One cabin passenger was treated as a pariah by all. Mrs. Campbell asking her husband about him was told: “O that Spaniard, Carlo Sebastian! ‘He’s a spirit,’ that is, one who lives in a seaport town and lures young people to his tavern, where they are kidnapped and held prisoners until they can be sold and transported to the colonies as indentured servants. He started in that way and still continues the practice, though his business has grown until now he contracts with the government and buys at first hand political prisoners and criminals. Under the English code there are three hundred offences punishable with death; sometimes the judge trying the case deems this too severe; and having the option, sentences such prisoners to transportation. Sebastian buys and resells them to the planters.
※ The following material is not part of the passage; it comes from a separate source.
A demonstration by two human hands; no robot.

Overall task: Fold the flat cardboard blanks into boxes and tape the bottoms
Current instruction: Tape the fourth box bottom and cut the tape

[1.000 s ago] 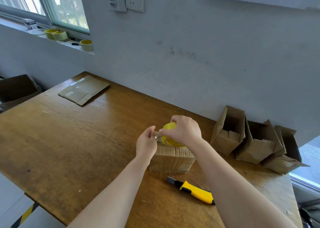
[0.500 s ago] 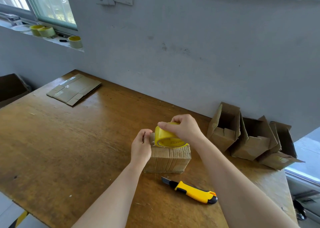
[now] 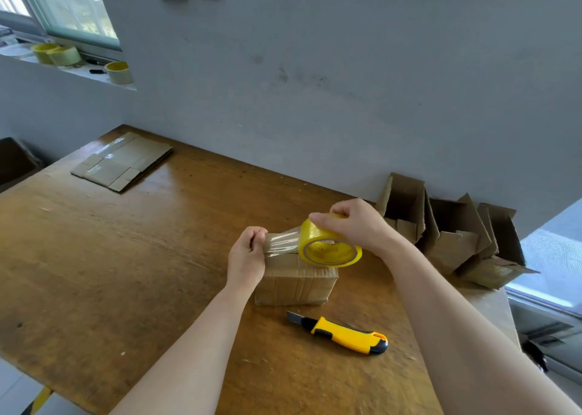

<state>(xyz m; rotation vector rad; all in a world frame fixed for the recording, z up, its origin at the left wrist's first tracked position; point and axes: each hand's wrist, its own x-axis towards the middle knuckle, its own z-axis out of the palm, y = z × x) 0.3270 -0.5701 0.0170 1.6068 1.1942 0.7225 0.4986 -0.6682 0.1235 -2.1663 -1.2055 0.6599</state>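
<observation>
Left hand (image 3: 247,257) pinches the free end of the clear tape strip (image 3: 282,241) between thumb and curled fingers. Right hand (image 3: 356,225) grips the yellow tape roll (image 3: 327,247) over its rim. The strip is stretched taut between them, just above the cardboard box (image 3: 296,282), which stands on the wooden counter (image 3: 126,273).

Handling, as judged:
- Film: thin, limp, sticky; likely to crease or cling if slackened. Hold at the end only.
- Roll: stiff, light ring; grip the outer rim.
- Corrugated board: light, semi-rigid; dents under hard pressure.

A yellow utility knife (image 3: 343,334) lies just in front of the box. The flat blanks (image 3: 122,161) lie well to its left, and open boxes (image 3: 453,235) stand to its right.
</observation>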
He has a third source of supply from rural or peasant laborers who find conditions of life almost impossible at home and yet have no means of getting away. Under the law, such can only labor in the fields of their own parish. When they find it impossible to subsist on the very small wage they earn at home they indenture themselves to him, willing to pay five years of service for transportation to the Colony; where labor is the only thing that is high. At the end of their bondage, they emigrate to the frontier, take out a patent for land and start in for themselves as landed proprietors, usually becoming substantial citizens.